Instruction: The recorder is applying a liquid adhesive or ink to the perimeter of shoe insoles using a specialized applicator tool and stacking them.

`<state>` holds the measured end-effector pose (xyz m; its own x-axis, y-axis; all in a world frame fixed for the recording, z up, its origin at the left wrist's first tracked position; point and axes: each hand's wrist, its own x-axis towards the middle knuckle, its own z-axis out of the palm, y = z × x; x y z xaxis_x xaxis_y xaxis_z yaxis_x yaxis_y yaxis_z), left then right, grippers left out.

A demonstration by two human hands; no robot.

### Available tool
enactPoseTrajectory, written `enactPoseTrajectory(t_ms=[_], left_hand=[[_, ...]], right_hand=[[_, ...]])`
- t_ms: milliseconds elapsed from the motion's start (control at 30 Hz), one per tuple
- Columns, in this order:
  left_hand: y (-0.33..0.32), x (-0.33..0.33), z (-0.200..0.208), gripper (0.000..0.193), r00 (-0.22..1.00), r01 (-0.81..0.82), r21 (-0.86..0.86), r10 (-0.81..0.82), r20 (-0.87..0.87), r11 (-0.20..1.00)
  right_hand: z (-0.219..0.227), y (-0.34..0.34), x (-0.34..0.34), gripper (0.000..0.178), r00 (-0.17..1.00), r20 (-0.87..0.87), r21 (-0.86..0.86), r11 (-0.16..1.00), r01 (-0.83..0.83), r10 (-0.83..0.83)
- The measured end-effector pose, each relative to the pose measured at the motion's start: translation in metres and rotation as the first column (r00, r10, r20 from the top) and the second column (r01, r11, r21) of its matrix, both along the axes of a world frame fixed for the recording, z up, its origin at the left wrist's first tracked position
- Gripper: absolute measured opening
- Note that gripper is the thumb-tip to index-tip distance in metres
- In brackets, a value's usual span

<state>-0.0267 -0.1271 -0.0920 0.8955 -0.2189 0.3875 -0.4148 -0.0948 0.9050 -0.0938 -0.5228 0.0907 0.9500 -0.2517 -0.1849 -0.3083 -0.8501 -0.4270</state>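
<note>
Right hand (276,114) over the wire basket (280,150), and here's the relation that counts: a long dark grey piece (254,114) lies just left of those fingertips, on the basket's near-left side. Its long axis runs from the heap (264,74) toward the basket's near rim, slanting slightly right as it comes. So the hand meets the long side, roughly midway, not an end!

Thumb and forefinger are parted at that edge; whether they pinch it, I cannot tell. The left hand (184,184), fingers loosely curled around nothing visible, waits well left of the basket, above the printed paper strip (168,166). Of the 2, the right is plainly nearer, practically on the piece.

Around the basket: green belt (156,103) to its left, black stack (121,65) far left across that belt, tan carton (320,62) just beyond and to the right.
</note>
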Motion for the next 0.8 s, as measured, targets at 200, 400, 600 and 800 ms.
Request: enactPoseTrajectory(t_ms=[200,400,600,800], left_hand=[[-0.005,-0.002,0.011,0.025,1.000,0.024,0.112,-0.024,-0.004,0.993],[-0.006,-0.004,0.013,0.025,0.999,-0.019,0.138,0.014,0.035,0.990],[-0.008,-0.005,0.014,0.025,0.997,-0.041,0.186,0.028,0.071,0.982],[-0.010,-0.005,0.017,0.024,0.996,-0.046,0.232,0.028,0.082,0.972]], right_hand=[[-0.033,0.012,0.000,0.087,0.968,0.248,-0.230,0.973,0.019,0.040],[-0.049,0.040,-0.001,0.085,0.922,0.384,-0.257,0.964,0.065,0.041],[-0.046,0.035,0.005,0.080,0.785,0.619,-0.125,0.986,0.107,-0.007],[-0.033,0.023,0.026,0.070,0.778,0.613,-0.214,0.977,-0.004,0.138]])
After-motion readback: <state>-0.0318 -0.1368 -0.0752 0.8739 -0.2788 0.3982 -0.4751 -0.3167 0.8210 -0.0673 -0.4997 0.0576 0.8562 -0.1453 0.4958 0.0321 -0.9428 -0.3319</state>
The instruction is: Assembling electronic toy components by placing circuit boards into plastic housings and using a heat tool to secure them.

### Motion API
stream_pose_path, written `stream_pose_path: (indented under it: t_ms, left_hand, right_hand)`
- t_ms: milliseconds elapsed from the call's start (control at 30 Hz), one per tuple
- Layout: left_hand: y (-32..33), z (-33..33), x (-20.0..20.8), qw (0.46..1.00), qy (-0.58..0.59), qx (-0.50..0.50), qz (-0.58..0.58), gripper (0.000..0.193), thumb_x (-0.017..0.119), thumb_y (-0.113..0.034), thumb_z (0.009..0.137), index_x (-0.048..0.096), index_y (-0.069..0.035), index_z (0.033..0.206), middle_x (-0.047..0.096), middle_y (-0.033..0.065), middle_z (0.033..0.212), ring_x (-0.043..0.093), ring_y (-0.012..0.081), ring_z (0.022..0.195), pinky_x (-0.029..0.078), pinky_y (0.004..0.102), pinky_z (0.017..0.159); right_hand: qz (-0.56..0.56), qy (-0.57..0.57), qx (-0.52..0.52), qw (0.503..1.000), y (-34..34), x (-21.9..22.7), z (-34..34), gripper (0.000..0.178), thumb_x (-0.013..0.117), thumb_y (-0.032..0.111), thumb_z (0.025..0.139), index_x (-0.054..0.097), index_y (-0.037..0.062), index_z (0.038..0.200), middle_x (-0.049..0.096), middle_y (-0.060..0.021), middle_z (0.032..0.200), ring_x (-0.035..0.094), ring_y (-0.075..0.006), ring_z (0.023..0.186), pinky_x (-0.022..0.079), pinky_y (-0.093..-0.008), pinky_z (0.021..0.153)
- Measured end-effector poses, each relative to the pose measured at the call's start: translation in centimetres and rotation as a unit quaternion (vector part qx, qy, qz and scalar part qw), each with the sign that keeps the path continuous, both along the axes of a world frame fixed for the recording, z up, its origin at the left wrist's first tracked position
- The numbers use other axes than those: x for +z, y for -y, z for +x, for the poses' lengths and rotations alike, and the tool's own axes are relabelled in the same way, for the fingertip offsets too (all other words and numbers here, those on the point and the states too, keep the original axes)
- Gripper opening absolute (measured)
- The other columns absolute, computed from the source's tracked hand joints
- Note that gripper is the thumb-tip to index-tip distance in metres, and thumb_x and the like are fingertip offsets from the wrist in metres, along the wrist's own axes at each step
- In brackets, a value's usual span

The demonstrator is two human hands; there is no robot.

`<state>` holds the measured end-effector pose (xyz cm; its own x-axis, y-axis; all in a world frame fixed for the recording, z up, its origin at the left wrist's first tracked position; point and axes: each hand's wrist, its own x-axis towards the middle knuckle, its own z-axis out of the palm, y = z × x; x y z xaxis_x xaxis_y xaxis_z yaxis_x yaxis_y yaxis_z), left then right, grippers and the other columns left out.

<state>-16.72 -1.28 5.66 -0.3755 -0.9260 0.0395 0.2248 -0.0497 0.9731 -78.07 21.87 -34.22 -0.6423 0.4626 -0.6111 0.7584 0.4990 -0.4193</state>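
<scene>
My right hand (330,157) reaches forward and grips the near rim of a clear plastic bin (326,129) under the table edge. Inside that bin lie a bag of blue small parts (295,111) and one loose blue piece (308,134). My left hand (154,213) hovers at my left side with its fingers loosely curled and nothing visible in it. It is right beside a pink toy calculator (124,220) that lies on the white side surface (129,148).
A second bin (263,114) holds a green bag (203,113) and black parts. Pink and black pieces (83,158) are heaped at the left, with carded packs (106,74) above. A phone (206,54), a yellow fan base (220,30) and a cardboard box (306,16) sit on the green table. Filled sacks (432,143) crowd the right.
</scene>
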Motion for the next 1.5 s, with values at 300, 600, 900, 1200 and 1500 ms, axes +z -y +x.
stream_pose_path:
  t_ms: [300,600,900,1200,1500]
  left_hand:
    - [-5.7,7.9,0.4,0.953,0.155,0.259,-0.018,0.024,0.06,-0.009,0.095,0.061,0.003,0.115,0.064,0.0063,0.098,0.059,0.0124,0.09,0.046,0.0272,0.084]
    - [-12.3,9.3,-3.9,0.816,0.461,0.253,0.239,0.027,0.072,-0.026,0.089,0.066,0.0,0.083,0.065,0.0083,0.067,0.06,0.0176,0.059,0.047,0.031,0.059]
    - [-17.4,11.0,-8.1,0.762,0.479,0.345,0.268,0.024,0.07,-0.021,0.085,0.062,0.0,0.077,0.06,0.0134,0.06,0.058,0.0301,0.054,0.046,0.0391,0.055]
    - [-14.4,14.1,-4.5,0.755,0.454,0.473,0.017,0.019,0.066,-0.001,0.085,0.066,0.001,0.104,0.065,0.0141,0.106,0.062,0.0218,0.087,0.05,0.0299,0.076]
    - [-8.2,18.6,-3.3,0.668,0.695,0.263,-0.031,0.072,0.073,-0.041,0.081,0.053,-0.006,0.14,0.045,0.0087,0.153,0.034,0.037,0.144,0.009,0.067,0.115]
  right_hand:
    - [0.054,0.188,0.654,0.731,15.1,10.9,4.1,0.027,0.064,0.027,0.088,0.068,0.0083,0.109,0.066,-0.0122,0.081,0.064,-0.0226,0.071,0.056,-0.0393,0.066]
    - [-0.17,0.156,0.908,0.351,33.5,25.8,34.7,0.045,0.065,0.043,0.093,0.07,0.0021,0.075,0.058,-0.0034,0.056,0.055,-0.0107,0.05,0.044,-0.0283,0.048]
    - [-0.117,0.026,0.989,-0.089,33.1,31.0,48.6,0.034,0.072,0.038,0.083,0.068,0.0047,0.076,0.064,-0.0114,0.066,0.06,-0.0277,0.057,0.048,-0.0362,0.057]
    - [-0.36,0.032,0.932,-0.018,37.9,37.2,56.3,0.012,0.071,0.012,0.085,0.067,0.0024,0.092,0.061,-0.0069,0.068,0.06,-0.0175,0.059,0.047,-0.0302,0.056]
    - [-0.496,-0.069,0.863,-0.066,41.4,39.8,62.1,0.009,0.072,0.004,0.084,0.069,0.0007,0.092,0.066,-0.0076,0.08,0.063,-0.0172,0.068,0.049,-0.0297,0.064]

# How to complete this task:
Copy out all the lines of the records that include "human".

# Answer:
A demonstration by two human hands; no robot.
The demonstrator is two human hands; there is no robot.

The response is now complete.